## ACTIVITY:
Nothing but the lines from the one containing "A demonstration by" to the end of the data should be copied, exactly, and the pictures stay out.

## RECORDED DATA:
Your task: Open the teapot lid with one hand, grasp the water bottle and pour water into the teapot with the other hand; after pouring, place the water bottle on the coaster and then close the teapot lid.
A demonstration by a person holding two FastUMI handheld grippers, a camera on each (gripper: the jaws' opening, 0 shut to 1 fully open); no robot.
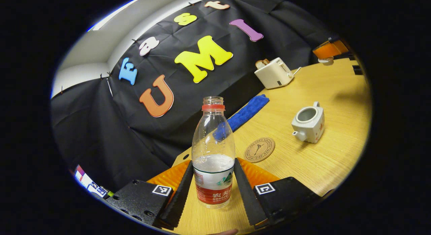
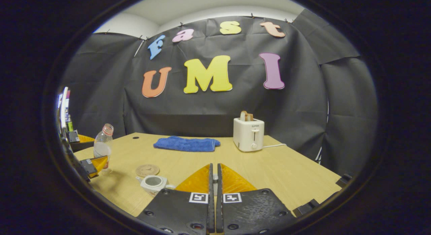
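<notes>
- Left gripper (image 1: 213, 188): fingers spread on either side of the water bottle (image 1: 213, 154), close along its lower body; cannot tell whether both press on it.
- Water bottle: upright on the wooden table (image 1: 303, 167), uncapped, partly filled with water, with an orange ring at the neck; seen also at the far left in the right gripper view (image 2: 102, 145), beside the left gripper.
- Cork coaster (image 1: 259, 149): flat on the table, just beyond the bottle, between bottle and teapot.
- White teapot (image 1: 309, 123): lid off, mouth open, spout toward the coaster; in the right gripper view (image 2: 153, 183) just left of the right gripper's fingers.
- Right gripper (image 2: 214, 181): fingers together, only a thin gap between them; something small and pale inside the gap, cannot tell what.
- Blue towel (image 2: 186, 143): folded, near the back edge of the table.
- White toaster (image 2: 248, 134): right of the towel, with bread sticking out of the slot.
</notes>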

## ANSWER BELOW:
A demonstration by a person holding two FastUMI handheld grippers, a camera on each (gripper: the jaws' opening, 0 shut to 1 fully open); no robot.
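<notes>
- Left gripper (image 1: 213, 188): fingers spread on either side of the water bottle (image 1: 213, 154), close along its lower body; cannot tell whether both press on it.
- Water bottle: upright on the wooden table (image 1: 303, 167), uncapped, partly filled with water, with an orange ring at the neck; seen also at the far left in the right gripper view (image 2: 102, 145), beside the left gripper.
- Cork coaster (image 1: 259, 149): flat on the table, just beyond the bottle, between bottle and teapot.
- White teapot (image 1: 309, 123): lid off, mouth open, spout toward the coaster; in the right gripper view (image 2: 153, 183) just left of the right gripper's fingers.
- Right gripper (image 2: 214, 181): fingers together, only a thin gap between them; something small and pale inside the gap, cannot tell what.
- Blue towel (image 2: 186, 143): folded, near the back edge of the table.
- White toaster (image 2: 248, 134): right of the towel, with bread sticking out of the slot.
</notes>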

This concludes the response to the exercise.